*PROBLEM TO WORK ON*:
The copy should hold exactly the lines below from the one that contains "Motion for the" through the one that contains "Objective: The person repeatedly" and nothing else, so no pictures.

++++ STORED DATA

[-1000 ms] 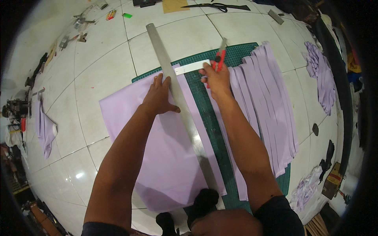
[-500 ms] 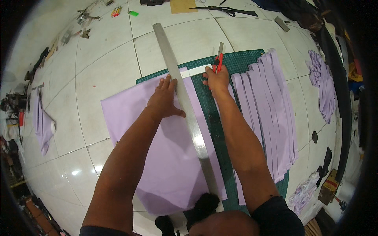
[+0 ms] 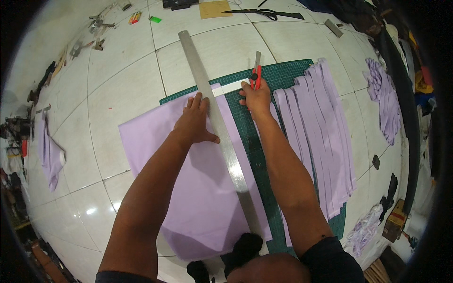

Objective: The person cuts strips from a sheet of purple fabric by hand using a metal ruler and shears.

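Note:
A large lilac fabric piece [image 3: 193, 203] lies flat, partly over a green cutting mat [image 3: 252, 146]. A long metal ruler [image 3: 226, 146] runs across it near its right edge. My left hand [image 3: 193, 120] is spread, fingers and thumb pressing on the long ruler's left edge and the fabric. My right hand [image 3: 257, 99] is closed round a red utility knife [image 3: 258, 78], its blade pointing away from me. The thumb of that hand also presses a short white ruler [image 3: 231, 87], which reaches left across the fabric's edge to the long ruler.
Several cut lilac strips [image 3: 316, 137] lie side by side on the mat's right. Black shears [image 3: 266, 13] and a brown paper piece [image 3: 215, 9] rest at the far side of the tiled floor. More lilac scraps lie at far right [image 3: 384, 104] and left [image 3: 51, 155]. My foot [image 3: 247, 244] touches the near fabric edge.
The view has shifted slightly, so everything sits a little further left. Both hands, the knife and the rulers keep nearly the same places on the fabric.

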A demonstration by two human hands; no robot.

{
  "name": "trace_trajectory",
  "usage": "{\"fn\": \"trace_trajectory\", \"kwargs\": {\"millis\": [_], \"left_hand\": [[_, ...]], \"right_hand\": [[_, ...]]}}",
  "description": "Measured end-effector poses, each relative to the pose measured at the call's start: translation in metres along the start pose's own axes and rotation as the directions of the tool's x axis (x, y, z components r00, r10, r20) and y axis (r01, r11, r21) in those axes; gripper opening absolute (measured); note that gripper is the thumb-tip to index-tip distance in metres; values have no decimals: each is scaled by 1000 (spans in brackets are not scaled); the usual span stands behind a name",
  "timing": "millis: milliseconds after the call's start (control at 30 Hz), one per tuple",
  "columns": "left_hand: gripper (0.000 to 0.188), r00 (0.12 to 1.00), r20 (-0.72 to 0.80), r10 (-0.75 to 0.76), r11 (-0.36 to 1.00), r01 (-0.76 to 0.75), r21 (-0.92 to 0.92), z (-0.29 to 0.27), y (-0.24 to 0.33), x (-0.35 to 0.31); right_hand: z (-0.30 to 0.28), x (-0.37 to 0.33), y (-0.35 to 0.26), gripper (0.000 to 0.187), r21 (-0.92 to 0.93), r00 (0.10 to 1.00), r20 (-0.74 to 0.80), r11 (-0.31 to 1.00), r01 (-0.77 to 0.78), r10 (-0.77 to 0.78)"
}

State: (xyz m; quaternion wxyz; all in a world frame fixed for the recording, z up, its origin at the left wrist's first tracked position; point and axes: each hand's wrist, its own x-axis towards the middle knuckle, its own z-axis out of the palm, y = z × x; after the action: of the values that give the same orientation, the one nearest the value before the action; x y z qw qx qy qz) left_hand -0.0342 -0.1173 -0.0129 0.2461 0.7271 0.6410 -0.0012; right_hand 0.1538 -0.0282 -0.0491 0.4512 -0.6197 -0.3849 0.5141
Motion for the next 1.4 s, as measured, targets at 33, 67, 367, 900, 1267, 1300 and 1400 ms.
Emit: {"fn": "trace_trajectory", "kwargs": {"millis": [33,67,367,900,1267,1300,1400], "left_hand": [[132,1000,3,-1,1000,1,-1,0,-1,1],[132,1000,6,-3,1000,3,-3,0,-1,1],[108,999,6,-36,999,36,10,-9,9,5],[93,997,69,-32,963,13,270,-40,0,56],[123,997,22,67,995,-69,77,-30,-17,63],[124,997,12,74,994,-75,85,-31,-14,62],[120,996,83,19,996,-26,87,-40,-8,63]], "right_hand": [[0,1,1,26,3,1000,0,1000,4,-4],[0,0,1,25,5,1000,0,1000,12,-12],[-23,12,-24,21,122,995,-102,992,29,-16],[4,-100,4,32,-652,910,412,685,323,-37],[27,-94,-10,31,-717,902,430,623,312,44],[27,-93,-12,32,-737,903,423,609,293,78],[27,-91,-7,34,-728,899,436,605,324,42]]}}
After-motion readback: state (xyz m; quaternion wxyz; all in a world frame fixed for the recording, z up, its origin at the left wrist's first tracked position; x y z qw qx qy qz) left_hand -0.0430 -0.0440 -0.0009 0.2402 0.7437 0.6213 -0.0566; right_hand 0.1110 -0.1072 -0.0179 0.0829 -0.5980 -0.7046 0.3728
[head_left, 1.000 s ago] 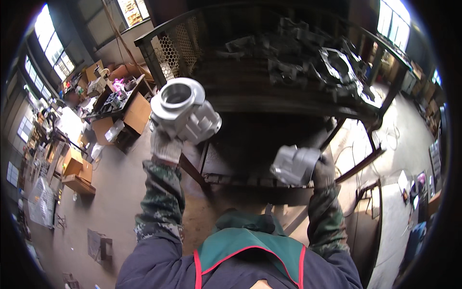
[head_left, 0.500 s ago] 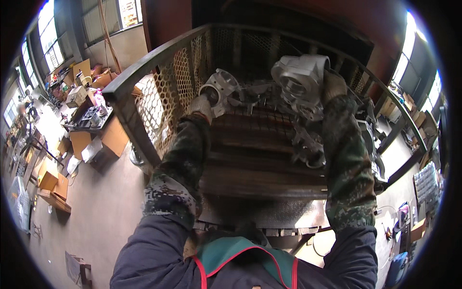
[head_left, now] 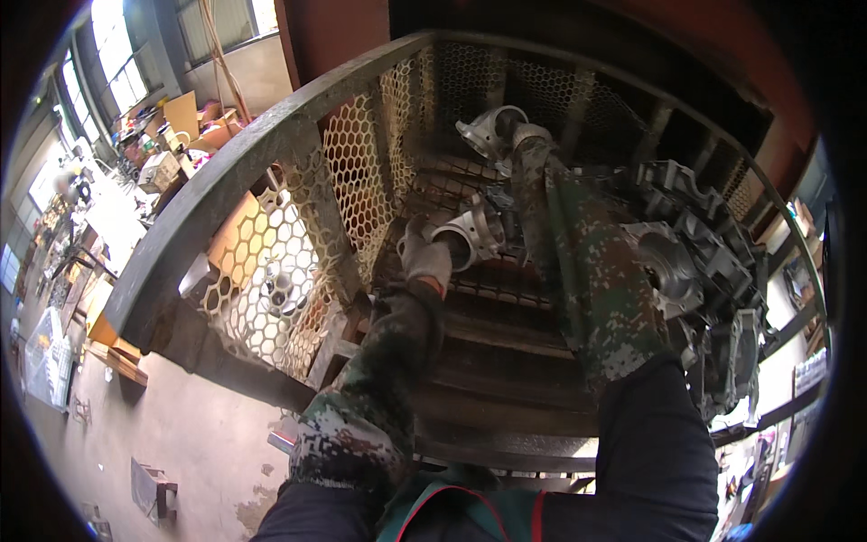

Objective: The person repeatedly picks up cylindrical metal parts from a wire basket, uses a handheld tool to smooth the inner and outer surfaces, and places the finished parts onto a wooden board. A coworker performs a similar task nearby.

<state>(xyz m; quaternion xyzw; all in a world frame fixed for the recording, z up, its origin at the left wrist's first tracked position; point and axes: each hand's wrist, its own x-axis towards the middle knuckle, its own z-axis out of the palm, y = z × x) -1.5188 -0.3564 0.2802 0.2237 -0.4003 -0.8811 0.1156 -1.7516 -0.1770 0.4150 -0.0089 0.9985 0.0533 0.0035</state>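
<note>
My right hand (head_left: 531, 135), in a pale glove, reaches to the far part of the mesh-sided metal cage (head_left: 217, 163). Its fingers are closed on a silver metal casting (head_left: 484, 133) with a round opening, and the casting partly hides them. Nearer to me, my gloved left hand (head_left: 424, 256) is beside a second metal casting (head_left: 479, 230), whose dark bore faces the hand. The left fingers show apart from that casting, on its left side; the thumb side is at its rim. Slats and a grid form the cage floor (head_left: 506, 361) beneath.
Several grey castings (head_left: 668, 262) are piled along the right of the cage, partly behind my right sleeve. Honeycomb mesh (head_left: 352, 172) with a torn edge lines the left side. Beyond the cage are cardboard boxes (head_left: 113, 343) and a small dark stool-like object (head_left: 153, 488) on the floor.
My view has shifted. The right hand has carried its casting from the right side toward the far middle of the cage. The left hand has loosened from the casting it was gripping.
</note>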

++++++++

*SOLUTION FOR THIS EXERCISE*:
Motion for the next 1.4 s, as measured, targets at 33, 67, 367, 900, 1267, 1300 and 1400 ms.
Emit: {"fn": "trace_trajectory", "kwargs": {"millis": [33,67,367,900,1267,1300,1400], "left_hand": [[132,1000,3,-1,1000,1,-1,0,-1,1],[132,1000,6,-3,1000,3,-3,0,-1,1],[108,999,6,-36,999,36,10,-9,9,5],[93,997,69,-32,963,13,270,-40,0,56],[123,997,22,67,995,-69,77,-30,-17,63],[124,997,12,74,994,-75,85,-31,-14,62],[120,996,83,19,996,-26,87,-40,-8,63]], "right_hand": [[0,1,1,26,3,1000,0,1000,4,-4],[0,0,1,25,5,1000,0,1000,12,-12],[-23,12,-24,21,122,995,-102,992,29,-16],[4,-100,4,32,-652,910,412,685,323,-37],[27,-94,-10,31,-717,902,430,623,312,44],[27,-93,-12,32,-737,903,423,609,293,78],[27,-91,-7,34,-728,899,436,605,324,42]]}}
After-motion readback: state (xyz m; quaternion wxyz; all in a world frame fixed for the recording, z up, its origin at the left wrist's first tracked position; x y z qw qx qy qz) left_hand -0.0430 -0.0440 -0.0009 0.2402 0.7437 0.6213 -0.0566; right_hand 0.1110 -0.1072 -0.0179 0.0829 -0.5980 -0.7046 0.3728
[head_left, 1.000 s ago] 
[head_left, 0.500 s ago] 
[head_left, now] 

Objective: The person repeatedly picks up cylindrical metal parts from a wire basket, uses a handheld tool to smooth the inner and outer surfaces, and places the finished parts onto a wooden board. A coworker performs a similar task nearby.

The exercise is now complete.